Even after the bailout had passed, and other vulture capitalists like Steve Forbes(who couldn’t wait to sink his teeth into some distressed Greek industries) had left, there remained another problem: would the 2012 Greek elections spell disaster for bankster plans for Greece, and for the E.U. as a whole?  After all, the feeling and mood of the populace could no longer just be called “bitter” or “resentful”, but was becoming hateful of the idea of a “greater Europe”.

The bankers desperately needed a pro-bailout majority party, or at least a majority coalition of several parties, in order to make the bail-out scheme “stick”.  The poll numbers were not encouraging:

Greek Electoral numbers

As you can see, back then, Syriza, the largest anti-bailout party in Greece had just passed New Democracy, to take the lead in the polls.  This result put serious fear in those who’d planned for the Euro to march from strength to strength.

Would Syriza be overcome?

Well, as we all know looking back, they were(barely) outmatched in the wheeling and dealing that followed the elections, and a pro-bailout coalition was cobbled together, and Greece was bailed out….at a whopping cost of 177% of Greece’s GDP, and a lien was put on all of Greece’s remaining sovereign gold reserves!

The Euro had dodged a bullet, but at expenditures of political and fiscal capital.

Now, if you’re telling yourself: wait a second Watchman, this is all sounding really familiar!  

Ahh, my brother, that’s because….

This whole tragic scene is repeating as we speak, and history is rhyming once again!

 Syriza’s Revenge

Over the last several weeks, the elections in Greece have thrown the Euro currency and arrangement into turmoil once more, as no clear winner has been chosen to head the current government.  In fact, the pro-bailout coalition formed in 2012, is resigning, and the poll numbers are giving Syriza an even stronger majority and electoral position than they enjoyed 2 years ago.

Snap elections are now to be called on January 25th, 2015, and now, it seems, that the head of Syriza, Alexis Tsipras, is taking an even more hard-line approach on bailouts.  This is sparking fear and loathing all over Europe.

It has sent the Euro crashing through long term support at 1.20(though the oversold Euro may enjoy a relief rally soon):

Euro crashes

It has sent Greek stock markets(and many other equity markets by extension) lower on the news of uncertainty, once again.

Even bonds from major Euro players are now going negative, as people are willing to pay governments money, and forego any returns whatsoever, just to ensure they hold instruments in something considered safer than cash.  In fact, Germany’s 5 year bond just went negative for the first time:

German Bond negative

This all means, that the Euro, one of the world’s largest currencies will be in agonizing purgatory for another 2.5 weeks….until we see if another pro-banker, pro-bailout coalition can be strung together!  

Goldman Sachs is already threatening that if Greece fails to to vote “the right way”, that a Cyprus-style bail in or bank holiday could resume.

It is now becoming apparent to all:  Greece and greater Europe, far from being more sovereign due to this arrangement, is actually becoming more threatened by the banking establishment within its borders than ever before.

The Golden Life Boats

Huh, well this is interesting stuff, Watchman, but what the heck does this have to do with gold repatriation?

I’m glad you asked that question, friend!

Back in 2012, the question on everyone’s lips, was: would this be the Euro’s last gasp(after all, there were so many close calls already).  Remember, several European banks were wobbling from the news, and cash was pouring out of the banking system, and into areas perceived to be less risky(like Germany or Dutch bonds).

I remember thinking that the Euro was on the ropes, and apparently I wasn’t the only one who thought this.

For, thanks to an insightful piece written by Mr.
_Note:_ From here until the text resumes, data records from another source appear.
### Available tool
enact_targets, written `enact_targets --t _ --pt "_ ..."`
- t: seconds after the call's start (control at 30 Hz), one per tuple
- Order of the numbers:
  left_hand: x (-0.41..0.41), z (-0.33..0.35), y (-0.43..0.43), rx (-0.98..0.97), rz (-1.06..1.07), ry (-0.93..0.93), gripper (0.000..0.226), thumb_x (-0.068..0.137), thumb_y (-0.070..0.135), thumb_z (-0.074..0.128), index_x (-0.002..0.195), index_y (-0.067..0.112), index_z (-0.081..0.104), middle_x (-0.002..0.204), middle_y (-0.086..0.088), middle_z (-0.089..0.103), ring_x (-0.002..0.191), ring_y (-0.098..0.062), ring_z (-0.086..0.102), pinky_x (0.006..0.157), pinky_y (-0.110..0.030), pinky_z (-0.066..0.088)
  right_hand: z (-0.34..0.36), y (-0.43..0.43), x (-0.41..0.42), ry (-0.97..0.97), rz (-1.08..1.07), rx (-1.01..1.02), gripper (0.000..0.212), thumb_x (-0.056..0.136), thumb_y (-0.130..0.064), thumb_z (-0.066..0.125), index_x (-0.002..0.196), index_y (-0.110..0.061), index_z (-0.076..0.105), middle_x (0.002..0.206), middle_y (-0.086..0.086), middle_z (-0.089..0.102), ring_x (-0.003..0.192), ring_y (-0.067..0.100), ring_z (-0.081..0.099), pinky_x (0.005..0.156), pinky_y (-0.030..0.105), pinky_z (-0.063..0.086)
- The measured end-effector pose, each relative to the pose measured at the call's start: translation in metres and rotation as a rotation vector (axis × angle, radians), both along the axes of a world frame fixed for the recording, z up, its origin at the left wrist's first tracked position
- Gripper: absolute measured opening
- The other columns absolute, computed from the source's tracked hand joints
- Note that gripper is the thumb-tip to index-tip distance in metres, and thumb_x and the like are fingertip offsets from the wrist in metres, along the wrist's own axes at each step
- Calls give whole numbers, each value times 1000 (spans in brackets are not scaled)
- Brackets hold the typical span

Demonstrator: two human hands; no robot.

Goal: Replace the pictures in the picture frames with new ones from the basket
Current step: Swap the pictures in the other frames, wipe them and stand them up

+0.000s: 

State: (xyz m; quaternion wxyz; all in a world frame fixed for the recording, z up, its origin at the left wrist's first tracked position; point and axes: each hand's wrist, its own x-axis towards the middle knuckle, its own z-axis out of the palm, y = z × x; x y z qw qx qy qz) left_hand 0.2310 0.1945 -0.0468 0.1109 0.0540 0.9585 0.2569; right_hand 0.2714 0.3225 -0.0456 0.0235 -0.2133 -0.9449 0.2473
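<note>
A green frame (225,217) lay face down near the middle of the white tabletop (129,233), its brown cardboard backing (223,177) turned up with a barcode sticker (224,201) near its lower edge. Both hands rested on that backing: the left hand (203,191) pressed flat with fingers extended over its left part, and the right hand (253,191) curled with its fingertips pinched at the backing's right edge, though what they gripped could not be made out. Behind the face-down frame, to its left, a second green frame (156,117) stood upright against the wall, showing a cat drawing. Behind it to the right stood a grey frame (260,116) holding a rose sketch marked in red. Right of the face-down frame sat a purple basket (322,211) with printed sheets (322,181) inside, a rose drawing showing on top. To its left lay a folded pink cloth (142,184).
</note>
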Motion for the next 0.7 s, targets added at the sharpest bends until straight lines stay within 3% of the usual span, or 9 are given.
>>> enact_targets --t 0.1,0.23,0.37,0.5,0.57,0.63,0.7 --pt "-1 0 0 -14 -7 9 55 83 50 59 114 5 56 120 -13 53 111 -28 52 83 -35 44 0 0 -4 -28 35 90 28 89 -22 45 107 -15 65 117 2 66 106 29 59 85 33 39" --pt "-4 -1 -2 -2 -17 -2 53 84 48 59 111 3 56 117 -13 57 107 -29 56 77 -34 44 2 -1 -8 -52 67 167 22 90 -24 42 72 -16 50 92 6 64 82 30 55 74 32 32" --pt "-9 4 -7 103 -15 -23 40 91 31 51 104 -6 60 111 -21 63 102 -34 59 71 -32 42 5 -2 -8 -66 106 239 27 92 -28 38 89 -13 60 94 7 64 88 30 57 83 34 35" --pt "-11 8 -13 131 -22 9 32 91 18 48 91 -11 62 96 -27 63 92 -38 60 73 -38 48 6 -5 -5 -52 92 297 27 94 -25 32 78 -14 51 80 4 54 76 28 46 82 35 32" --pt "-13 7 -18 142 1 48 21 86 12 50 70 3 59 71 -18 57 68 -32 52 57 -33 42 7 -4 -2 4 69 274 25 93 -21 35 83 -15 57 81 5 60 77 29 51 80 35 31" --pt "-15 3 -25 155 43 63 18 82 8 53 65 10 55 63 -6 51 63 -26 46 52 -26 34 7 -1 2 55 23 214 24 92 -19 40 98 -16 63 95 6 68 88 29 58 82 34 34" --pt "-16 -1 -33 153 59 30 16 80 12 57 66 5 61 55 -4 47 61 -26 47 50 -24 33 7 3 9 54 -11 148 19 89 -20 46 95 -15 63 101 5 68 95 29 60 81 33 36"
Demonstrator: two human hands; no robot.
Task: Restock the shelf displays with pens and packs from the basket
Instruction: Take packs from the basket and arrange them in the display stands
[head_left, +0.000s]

Koos Jansen, we now know that Dutch authorities(and doubtless, German, and Nordic countries as well), were considering emergency plans, including the creation of a brand new currency for the Netherlands, called the Florijn!

While outwardly, all the Draghis and Merkels were waxing on about the “strength” of the European Commission, about the “unshakable commitment to the Euro project”, and about there being no “Plan B”, other than the Euro….we now know:

They were all lying, and this documentary confirms it!

I encourage all of you, if you haven’t watched it, to view this exchange.  It’s 93 seconds of electricity.  Be sure to hit “CC” for English subtitles to this exchange.

This is pure dynamite, and I have to give some credit to Klaas Knot, the head of the Dutch Central Bank, for at least being candid with the interviewer here.  After all, remember, the possibility for contagion is still there, the crisis is not over, and yet he answered truthfully to these very important questions.

All the smart players were carefully crafting, not only “Plan B’s”, but Plan C’s, D’s, and E’s!

As he said, neither the Dutch people, nor the German people caused this crisis, yet they were constantly, perennially, being asked to bailout other more profligate nations, and to put their own interests aside, in order to paper over the problems of others.

Knowing now, from the mouths of the very top heads of European central banks, that there were crisis alternatives planned…

That there was serious talk of the possibility of a crashing Euro currency….

That there was talk of alternative currencies for more responsible Euro-member countries…

Is it not reasonable to assume that increased zeal in the Dutch, German, and Austrian gold repatriation(among others) which started not long afterward, was directly connected to the near failure of the Euro project itself?

Now, we know that the Euro was started to give the European countries(who’d been constantly betrayed by their U.S. partners, time and again) a means of holding cash outside of dollars. That goal is understandable, but here’s the real question:

Since the repatriation wasn’t called off….since it wasn’t halted…since it has continued(and hastened)…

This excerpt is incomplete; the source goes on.